Activity:
Copy out the listing beneath, missing nothing.
----
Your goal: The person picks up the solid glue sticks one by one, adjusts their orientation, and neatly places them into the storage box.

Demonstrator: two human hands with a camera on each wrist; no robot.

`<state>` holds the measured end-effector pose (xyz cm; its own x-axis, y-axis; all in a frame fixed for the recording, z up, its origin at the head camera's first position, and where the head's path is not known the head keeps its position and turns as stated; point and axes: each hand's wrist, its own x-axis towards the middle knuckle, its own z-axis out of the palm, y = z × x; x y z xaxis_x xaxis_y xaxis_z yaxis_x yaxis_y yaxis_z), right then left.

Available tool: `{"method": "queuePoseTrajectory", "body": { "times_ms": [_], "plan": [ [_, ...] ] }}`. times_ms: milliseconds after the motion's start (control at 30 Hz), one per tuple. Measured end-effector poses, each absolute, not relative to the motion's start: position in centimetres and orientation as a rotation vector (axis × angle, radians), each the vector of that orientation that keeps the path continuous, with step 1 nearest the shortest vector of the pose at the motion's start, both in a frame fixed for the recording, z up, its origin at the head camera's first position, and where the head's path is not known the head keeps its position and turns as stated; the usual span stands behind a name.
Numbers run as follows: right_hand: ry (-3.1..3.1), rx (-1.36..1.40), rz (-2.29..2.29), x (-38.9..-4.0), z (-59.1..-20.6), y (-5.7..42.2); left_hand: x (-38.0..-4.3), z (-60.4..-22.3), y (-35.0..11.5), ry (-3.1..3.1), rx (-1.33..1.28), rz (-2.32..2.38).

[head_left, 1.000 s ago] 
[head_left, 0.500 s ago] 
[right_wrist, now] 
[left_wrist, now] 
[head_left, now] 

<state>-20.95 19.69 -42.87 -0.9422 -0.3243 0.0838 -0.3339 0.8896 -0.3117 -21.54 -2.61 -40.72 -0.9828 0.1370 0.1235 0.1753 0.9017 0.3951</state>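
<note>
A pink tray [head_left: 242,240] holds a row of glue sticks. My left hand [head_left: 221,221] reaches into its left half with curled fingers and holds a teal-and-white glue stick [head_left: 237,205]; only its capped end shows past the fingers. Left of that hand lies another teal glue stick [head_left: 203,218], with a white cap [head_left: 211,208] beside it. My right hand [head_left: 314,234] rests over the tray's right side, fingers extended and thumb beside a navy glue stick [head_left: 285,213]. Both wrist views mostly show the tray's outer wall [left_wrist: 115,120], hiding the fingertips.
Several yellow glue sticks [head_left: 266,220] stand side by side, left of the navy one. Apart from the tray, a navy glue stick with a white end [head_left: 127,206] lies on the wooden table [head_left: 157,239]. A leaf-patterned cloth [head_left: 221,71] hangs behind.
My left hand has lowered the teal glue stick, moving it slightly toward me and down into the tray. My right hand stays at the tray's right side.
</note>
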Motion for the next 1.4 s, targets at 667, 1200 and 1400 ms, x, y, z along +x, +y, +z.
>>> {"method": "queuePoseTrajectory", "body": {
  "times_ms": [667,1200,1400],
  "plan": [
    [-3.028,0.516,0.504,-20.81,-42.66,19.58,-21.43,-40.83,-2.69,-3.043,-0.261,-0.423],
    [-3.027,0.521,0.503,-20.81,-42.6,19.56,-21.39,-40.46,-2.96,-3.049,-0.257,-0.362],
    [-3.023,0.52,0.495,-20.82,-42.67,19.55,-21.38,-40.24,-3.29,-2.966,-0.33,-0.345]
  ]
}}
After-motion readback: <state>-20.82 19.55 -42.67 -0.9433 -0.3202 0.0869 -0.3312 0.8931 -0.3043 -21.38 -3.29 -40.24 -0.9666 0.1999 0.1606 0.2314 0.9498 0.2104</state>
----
Answer space:
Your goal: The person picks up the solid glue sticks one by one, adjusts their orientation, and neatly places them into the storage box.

Demonstrator: two human hands with a camera on each wrist; no robot.

`<state>` holds the measured end-effector pose (xyz cm; its own x-axis, y-axis; all in a frame fixed for the recording, z up, its origin at the head camera's first position, and where the head's path is not known the head keeps its position and turns as stated; point and axes: each hand's wrist, its own x-axis towards the middle knuckle, its own z-axis out of the palm, y = z × x; x y z xaxis_x xaxis_y xaxis_z yaxis_x yaxis_y yaxis_z), right then left.

Available tool: `{"method": "queuePoseTrajectory", "body": { "times_ms": [_], "plan": [ [_, ...] ] }}`. times_ms: milliseconds after the motion's start (control at 30 Hz), one per tuple. Measured end-effector poses, each absolute, not relative to the motion's start: position in centimetres and orientation as a rotation vector (axis × angle, radians), each the vector of that orientation that keeps the path continuous, with step 1 nearest the shortest vector of the pose at the motion's start, both in a frame fixed for the recording, z up, its origin at the head camera's first position, and where the head's path is not known the head keeps its position and turns as stated; the usual span stands behind a name.
Numbers run as follows: right_hand: ry (-3.1..3.1), rx (-1.36..1.40), rz (-2.29..2.29), x (-38.9..-4.0), z (-59.1..-20.6), y (-5.7..42.2); left_hand: x (-38.0..-4.3), z (-60.4..-22.3), y (-35.0..11.5), ry (-3.1..3.1), rx (-1.33..1.28), rz (-2.32..2.38).

[head_left, 1.000 s ago] 
[head_left, 0.500 s ago] 
[right_wrist, now] 
[left_wrist, now] 
[head_left, now] 

<state>-20.95 19.69 -42.87 -0.9422 -0.3243 0.0838 -0.3339 0.8896 -0.3117 -21.54 -2.61 -40.72 -0.9828 0.1370 0.1235 0.1753 0.9017 0.3951</state>
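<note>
A pink tray [head_left: 242,240] holds a row of glue sticks. My left hand [head_left: 221,221] reaches into its left half with curled fingers and holds a teal-and-white glue stick [head_left: 237,205]; only its capped end shows past the fingers. Left of that hand lies another teal glue stick [head_left: 203,218], with a white cap [head_left: 211,208] beside it. My right hand [head_left: 314,234] rests over the tray's right side, fingers extended and thumb beside a navy glue stick [head_left: 285,213]. Both wrist views mostly show the tray's outer wall [left_wrist: 115,120], hiding the fingertips.
Several yellow glue sticks [head_left: 266,220] stand side by side, left of the navy one. Apart from the tray, a navy glue stick with a white end [head_left: 127,206] lies on the wooden table [head_left: 157,239]. A leaf-patterned cloth [head_left: 221,71] hangs behind.
My left hand has lowered the teal glue stick, moving it slightly toward me and down into the tray. My right hand stays at the tray's right side.
</note>
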Motion for the next 1.4 s, targets at 667, 1200 and 1400 ms, x, y, z along +x, +y, +z.
>>> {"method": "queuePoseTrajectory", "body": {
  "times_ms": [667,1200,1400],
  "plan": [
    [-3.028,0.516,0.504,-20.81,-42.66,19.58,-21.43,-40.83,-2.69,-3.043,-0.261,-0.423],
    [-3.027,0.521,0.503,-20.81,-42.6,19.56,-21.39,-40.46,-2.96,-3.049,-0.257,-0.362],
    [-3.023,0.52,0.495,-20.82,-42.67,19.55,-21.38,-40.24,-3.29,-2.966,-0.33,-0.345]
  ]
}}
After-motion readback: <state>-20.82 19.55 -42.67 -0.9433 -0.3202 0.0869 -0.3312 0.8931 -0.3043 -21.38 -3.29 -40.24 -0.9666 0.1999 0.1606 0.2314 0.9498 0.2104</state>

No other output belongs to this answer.